PROBLEM REQUIREMENTS: Take the listing below and print exactly the lines starting at the line containing "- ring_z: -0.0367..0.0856" and ending at the line containing "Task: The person", both ends included, and no others.
GIVEN INFORMATION: Begin
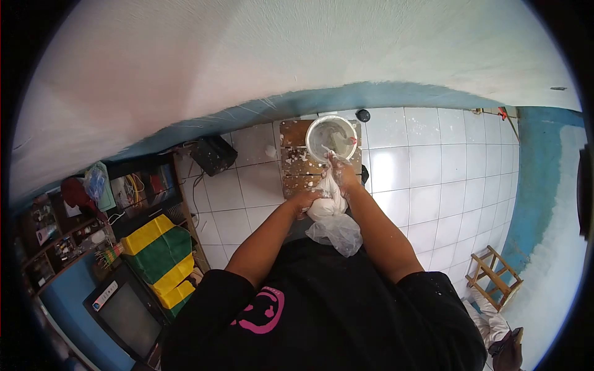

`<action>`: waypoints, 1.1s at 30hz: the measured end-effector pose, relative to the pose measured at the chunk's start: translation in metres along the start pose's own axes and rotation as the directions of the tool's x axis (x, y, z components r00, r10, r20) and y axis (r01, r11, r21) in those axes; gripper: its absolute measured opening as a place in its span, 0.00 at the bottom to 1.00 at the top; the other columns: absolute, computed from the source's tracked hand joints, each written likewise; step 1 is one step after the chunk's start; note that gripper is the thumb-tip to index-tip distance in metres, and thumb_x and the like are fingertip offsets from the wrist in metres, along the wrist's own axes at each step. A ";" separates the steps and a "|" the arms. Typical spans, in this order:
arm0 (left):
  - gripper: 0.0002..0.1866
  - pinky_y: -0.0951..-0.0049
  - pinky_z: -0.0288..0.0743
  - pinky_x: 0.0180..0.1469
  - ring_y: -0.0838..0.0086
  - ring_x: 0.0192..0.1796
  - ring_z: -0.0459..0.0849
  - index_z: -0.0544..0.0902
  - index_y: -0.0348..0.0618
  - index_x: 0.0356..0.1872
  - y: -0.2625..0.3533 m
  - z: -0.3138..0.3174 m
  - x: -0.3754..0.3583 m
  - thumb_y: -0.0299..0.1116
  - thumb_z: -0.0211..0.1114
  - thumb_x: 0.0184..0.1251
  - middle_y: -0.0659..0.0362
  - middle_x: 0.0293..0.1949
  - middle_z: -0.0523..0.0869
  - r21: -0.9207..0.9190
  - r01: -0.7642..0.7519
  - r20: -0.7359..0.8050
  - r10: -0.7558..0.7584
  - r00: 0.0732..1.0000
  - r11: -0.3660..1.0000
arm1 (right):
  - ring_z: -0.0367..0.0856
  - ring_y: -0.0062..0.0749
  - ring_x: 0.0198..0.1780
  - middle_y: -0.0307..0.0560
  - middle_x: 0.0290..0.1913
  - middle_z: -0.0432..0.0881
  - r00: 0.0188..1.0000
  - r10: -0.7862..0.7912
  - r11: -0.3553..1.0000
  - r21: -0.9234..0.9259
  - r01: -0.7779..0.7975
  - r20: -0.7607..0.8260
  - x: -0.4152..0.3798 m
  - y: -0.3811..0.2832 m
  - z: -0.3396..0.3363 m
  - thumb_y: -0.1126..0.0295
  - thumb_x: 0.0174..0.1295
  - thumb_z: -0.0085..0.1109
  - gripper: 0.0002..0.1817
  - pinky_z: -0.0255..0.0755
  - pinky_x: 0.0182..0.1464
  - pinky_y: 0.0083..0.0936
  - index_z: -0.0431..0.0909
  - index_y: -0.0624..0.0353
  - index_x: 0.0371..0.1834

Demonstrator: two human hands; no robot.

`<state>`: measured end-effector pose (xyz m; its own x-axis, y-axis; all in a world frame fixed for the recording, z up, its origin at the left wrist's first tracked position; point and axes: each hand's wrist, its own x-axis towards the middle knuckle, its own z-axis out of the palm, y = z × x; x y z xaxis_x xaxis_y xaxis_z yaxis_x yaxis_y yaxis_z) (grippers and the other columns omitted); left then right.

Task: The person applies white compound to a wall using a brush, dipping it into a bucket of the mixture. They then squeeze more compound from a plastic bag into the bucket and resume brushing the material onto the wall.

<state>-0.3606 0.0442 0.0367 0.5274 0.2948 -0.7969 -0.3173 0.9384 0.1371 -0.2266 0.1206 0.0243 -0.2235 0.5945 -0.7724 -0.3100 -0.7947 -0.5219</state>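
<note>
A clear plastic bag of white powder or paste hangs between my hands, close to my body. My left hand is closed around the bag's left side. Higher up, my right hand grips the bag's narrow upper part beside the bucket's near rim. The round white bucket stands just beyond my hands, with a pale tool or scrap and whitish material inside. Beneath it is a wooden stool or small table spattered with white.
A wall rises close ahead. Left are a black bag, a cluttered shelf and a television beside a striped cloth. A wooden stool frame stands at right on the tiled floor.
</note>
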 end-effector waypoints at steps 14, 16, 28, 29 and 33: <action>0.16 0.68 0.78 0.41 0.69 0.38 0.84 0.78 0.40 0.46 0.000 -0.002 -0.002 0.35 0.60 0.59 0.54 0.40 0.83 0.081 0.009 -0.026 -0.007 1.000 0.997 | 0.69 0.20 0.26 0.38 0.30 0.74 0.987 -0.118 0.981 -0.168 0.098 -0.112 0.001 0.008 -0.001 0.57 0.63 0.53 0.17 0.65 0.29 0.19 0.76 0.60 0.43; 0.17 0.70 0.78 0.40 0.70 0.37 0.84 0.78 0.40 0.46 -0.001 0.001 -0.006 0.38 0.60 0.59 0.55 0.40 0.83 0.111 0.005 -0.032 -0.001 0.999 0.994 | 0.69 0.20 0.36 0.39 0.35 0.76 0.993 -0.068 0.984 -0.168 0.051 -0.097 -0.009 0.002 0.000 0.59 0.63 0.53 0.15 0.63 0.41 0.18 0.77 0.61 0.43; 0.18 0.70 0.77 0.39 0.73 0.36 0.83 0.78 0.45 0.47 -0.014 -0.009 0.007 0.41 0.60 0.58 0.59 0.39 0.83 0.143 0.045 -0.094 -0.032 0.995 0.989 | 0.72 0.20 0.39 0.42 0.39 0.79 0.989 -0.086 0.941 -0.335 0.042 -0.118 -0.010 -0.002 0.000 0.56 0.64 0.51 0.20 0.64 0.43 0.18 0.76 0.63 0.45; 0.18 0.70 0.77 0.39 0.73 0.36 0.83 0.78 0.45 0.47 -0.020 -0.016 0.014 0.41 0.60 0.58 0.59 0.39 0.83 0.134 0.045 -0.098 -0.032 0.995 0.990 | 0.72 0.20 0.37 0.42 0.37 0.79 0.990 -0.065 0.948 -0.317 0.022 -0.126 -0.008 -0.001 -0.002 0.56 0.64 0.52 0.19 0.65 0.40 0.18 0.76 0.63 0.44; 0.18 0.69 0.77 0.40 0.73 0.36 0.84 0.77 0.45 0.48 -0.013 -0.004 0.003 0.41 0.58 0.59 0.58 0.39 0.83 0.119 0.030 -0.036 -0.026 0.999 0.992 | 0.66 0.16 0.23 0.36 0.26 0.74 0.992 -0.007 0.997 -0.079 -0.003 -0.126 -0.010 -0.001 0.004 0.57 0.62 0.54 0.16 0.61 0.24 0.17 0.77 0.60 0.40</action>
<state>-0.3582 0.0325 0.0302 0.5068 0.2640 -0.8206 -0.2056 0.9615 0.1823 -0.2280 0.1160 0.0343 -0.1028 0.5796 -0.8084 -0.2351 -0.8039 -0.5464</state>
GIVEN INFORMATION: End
EXERCISE RESPONSE:
  - ring_z: -0.0367..0.0856
  - ring_y: -0.0062..0.0749
  - ring_x: 0.0198..0.1780
  - middle_y: -0.0307..0.0560
  - middle_x: 0.0290..0.1913
  - middle_z: -0.0432..0.0881
  - r00: 0.0188..1.0000
  - r10: -0.7862..0.7912
  - r11: -0.3553..1.0000
  - r21: -0.9234..0.9259
  - r01: -0.7779..0.7975
  - r20: -0.7607..0.8260
  - x: -0.4152..0.3798 m
  - y: -0.3811..0.2832 m
  - z: -0.3396..0.3363 m
  - thumb_y: -0.1126..0.0295
  - thumb_x: 0.0174..0.1295
  - thumb_z: -0.0085..0.1109
  - gripper: 0.0002..0.1817
  - pinky_z: -0.0255..0.0755
  - pinky_x: 0.0182..0.1464
  - pinky_y: 0.0083..0.0936
  - index_z: -0.0431..0.0909
  - index_y: -0.0624..0.0353
  - index_x: 0.0371..0.1834

Demonstrator: two human hands; no robot.

`<state>`: measured end-effector pose (xyz m; its own x-axis, y-axis; all in a world frame fixed for the recording, z up, its origin at the left wrist's first tracked position; point and axes: each hand's wrist, its own x-axis towards the middle knuckle, its own z-axis out of the palm, y = z × x; x y z xaxis_x xaxis_y xaxis_z yaxis_x yaxis_y yaxis_z) (grippers and the other columns omitted); left then right.

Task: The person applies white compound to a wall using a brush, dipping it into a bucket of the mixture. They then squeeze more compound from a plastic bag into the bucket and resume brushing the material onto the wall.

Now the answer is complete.